> DIRECTIONS FOR THIS TASK
Up to and including the line with "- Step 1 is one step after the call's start", reproduce the listing below exactly, beginning at its first line.

(Beginning of GIVEN INFORMATION)

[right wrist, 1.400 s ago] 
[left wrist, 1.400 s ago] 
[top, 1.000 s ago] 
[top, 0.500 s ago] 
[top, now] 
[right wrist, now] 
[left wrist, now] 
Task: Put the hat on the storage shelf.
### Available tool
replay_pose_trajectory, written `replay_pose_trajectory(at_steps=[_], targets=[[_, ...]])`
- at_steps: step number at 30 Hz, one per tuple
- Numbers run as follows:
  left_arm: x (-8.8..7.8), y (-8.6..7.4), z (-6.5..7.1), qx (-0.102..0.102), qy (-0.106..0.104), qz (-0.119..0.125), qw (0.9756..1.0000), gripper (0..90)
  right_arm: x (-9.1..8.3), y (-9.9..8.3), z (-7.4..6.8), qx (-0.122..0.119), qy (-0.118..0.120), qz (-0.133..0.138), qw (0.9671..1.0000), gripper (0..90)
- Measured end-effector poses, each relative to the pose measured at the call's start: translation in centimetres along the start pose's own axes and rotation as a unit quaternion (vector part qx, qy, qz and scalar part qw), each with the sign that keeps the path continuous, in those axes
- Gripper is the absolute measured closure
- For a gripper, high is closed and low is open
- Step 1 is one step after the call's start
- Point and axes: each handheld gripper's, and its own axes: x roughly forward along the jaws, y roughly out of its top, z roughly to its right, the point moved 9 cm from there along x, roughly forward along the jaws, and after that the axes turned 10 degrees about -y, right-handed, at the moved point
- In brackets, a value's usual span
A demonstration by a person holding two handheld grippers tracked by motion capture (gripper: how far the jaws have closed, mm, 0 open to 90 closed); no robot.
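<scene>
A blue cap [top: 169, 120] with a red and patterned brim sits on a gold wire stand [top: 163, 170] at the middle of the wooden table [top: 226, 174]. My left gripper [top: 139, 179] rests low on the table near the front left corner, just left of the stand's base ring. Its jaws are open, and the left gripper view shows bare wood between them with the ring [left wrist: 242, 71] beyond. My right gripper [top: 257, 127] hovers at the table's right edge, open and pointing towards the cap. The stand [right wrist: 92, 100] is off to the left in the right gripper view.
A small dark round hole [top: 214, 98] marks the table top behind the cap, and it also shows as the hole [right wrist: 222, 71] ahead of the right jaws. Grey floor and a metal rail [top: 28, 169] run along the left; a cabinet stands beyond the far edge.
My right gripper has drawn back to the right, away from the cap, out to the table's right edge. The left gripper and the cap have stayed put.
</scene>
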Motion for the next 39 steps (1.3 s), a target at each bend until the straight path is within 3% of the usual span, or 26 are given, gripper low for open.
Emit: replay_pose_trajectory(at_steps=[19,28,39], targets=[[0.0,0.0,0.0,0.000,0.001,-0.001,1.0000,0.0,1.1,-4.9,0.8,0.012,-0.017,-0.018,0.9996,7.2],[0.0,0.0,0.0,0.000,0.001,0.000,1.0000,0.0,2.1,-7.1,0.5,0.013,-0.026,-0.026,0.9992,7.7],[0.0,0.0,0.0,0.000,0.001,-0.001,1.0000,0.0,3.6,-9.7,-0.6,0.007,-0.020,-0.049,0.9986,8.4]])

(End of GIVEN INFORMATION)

> RESPONSE AREA
[right wrist, 1.400 s ago] 
[left wrist, 1.400 s ago] 
[top, 1.000 s ago] 
[top, 0.500 s ago] 
[top, now] 
[right wrist, now] 
[left wrist, now] 
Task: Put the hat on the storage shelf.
### Available tool
replay_pose_trajectory, written `replay_pose_trajectory(at_steps=[_], targets=[[_, ...]])`
- at_steps: step number at 30 Hz, one per tuple
- Numbers run as follows:
  left_arm: x (-8.8..7.8), y (-8.6..7.4), z (-6.5..7.1), qx (-0.102..0.102), qy (-0.106..0.104), qz (-0.119..0.125), qw (0.9756..1.0000), gripper (0..90)
  right_arm: x (-9.1..8.3), y (-9.9..8.3), z (-7.4..6.8), qx (-0.122..0.119), qy (-0.118..0.120), qz (-0.133..0.138), qw (0.9671..1.0000), gripper (0..90)
- Measured end-effector poses, each relative to the pose measured at the call's start: translation in centimetres along the start pose's own axes and rotation as a unit quaternion (vector part qx, qy, qz and scalar part qw), each with the sign that keeps the path continuous, in those axes
- Gripper is the absolute measured closure
- For a gripper, high is closed and low is open
- Step 1 is one step after the call's start

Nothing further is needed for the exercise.